Saturday, August 22, 2009

Halee Jayden, Fear, & Grace


Halee Jayden is coming up on three and a half. Sometimes she's seems like a teenager in a three year old body. She's into fashion, she changes her clothes several times a day, (I actually moved her clothes from the top rack of the closet to the bottom so that she could reach her clothes on her own... it saves me several trips up the stairs each day :). She cries when she feels as if she doesn't have the perfect outfit on. The "sparklier" the better. When I do her hair each morning she always picks the clips with the most glitter. She's a sensitive soul. A harsh voice does not get through to her (It doesn't really get through to most people, does it?) But with Hal, the more joyfully I can speak to her, the greater response I get from her. She has been so into the way that she looks. We tell her that she's God's princess. She tells me all the time that I am pretty. :) And although it is true that she is B_E_A_U_T_I_F_U_L, we want her to know how much better it is to have a beautiful heart than it is to have the most beautiful dress or beautiful face.
We have a mantra around here,
Mama_"Hal, is it more important to have a pretty dress or a pretty heart?"
Hal_ "A PRETTY heart!"
Mama_ "Man looks at the outward appearance but the Lord looks at the....."
Hal_ "Heart!"

Lately she has not cared much to learn new things. We have been trying to teach her how to brush her own teeth, how to get herself dressed, how to hold a pencil, things like that. And she gets over the top discouraged with each new task. When she can't find something (like her princess shoes) she cries.

But in the same breath, she's so easy to be around. She laughs way more than she cries. She's the funny one in the family. She's the only treasure who really does intentional things to try and make us all laugh. She LOVES to dance! She asks me to turn on "the dance" (that's how she asks for music) all day long. She loves spicy food. She'll eat Mexican food with hot sauce and spicy Thai foods. And her favorite color is pink.

With Hal (as with all of my treasures) I long to know her heart. I want to be the type of listener that is able to draw out her deepest thoughts, her most intense struggles, her greatest joys. But, since my blog is quickly becoming one of the few places where I feel so free to confess everything that is going on in my crazy girly head, I am going to confess how things really are with Hal.

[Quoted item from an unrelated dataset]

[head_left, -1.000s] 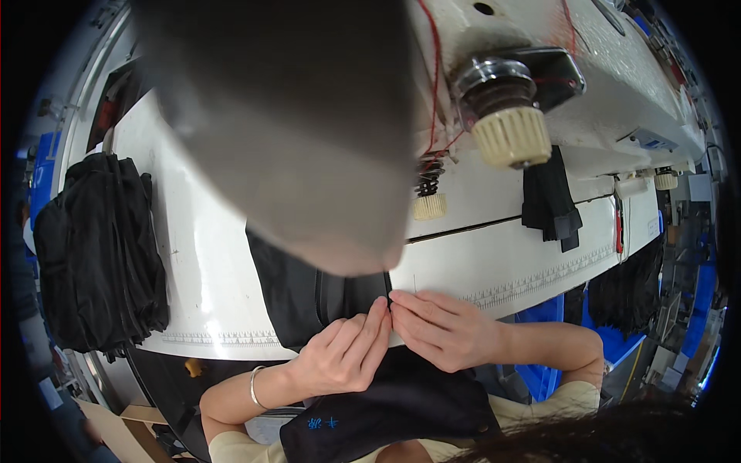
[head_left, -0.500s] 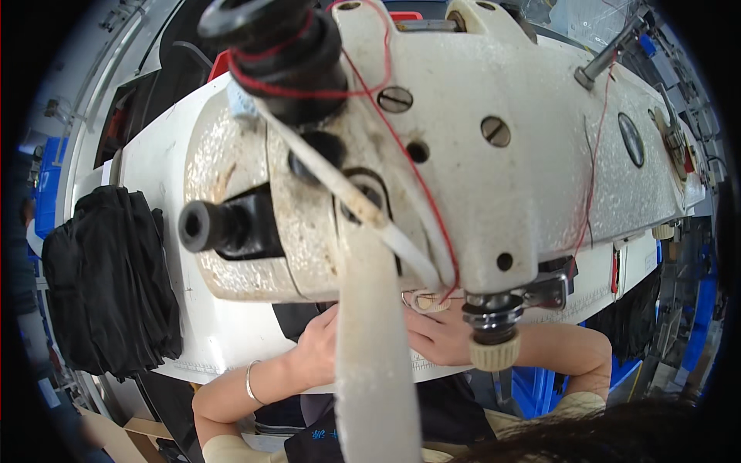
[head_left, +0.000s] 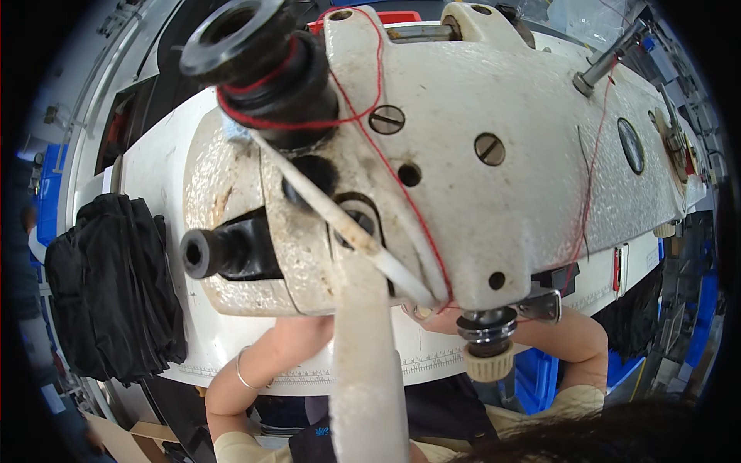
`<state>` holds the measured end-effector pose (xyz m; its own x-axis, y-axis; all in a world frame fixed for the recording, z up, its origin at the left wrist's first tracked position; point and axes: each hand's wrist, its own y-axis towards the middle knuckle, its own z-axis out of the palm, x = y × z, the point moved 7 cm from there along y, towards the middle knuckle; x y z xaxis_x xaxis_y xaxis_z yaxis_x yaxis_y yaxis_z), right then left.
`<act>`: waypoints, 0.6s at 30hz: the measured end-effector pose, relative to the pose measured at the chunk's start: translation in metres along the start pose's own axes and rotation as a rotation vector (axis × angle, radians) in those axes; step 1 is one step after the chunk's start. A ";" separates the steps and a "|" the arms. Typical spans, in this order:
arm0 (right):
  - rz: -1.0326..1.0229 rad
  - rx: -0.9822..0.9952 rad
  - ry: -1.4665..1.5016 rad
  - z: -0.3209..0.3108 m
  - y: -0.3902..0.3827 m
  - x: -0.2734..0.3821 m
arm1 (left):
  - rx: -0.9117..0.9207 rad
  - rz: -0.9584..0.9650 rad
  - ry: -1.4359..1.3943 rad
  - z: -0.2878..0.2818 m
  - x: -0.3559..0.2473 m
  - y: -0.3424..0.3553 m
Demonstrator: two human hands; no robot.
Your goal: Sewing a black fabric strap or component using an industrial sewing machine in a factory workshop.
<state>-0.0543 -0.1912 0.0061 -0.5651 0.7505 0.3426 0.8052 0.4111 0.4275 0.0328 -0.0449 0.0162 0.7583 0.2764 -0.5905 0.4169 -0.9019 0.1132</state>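
Observation:
A white sewing machine (head_left: 432, 154) fills the middle of the view, with red thread (head_left: 401, 174) running over its head. My left hand (head_left: 305, 337) reaches in from below and passes behind the lower edge of the machine head; its fingers are hidden. To the right of the pale upright arm (head_left: 364, 347), only a small part of my right hand (head_left: 434, 321) shows, its fingers also out of sight behind the machine. Whatever either hand touches cannot be made out. Close to my right hand is the thread tension knob (head_left: 489, 363).
A stack of folded black fabric pieces (head_left: 112, 289) lies on the left of the white table (head_left: 220, 347). A ruler strip (head_left: 297, 376) follows the near table edge. Blue bins (head_left: 535, 378) stand below on the right, beside more black fabric (head_left: 634, 312). Red-handled tool (head_left: 617, 270) lies at right.
Both hands have moved farther from me, under the machine head, so their fingers no longer show. The black fabric piece by my left hand has gone out of sight. The view has shifted slightly.

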 end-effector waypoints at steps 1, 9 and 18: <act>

Here it goes... Sometimes I'm afraid of her. (Stick with me here :) Don't get me wrong... my love for this little girl is strong and deep. But I'm afraid of her pulling the wool over my eyes and manipulating me with her actions. You see, I do not really have the gift of discernment and the truth is that I have this deeply rooted fear that one (or all) of my kids are going to pull a fast one on me, or manipulate me, or deceive me in some way. So most of the time I have my guard up (I really wish that I didn't, but I do.) And the way that this fear shows it's ugly face is in the fact that I am quick to speak and quick to become angry (even when I don't have the FULL story). More often than not I am super SLOW to listen. And the person that gets this side of me the most is my little Hal. She's emotional and several times a day she attempts to use her emotion to get what she wants.

Once again there are two sides to this whole predicament. I think there is blessing in training our kids to not get what they want through manipulation. But I also know that there is nothing healthy about training our kids with our own personal fears leading the way. This fear is something that I desperately need to relinquish to the Lord. But what exactly does that mean and how am I to truly let go of something that seems so deeply rooted in my heart?

Honestly? Most of the time I really don't think that I know the answer to that question.

But I DO know these few things...

I know that the Lord of heaven and earth, the Lord who created my little treasure, lives in my broken little heart.

I know that that same Lord is not the least bit surprised by my fears. He knew since before time began that I would struggle with the very thing that I do.

I know that apart from my Lord I can do nothing.

I know that He who began a good work in me will be faithful to complete it.

I know that because of the sacrifice of His one and only Son, I am offered an abundance of forgiveness.

I know that My Lord put my Hal in my life for the very purpose of drawing me closer to Him.

I am constantly reminded that I am so so so so so in need of a Savior... and the the good news is... I have one... and He loves me... despite my sin... "While we were YET sinners, Christ died for us." That is the GREAT news of GREATER grace!

Tonight I am feeling overwhelmingly grateful for his grace as he grows me into his likeness despite myself.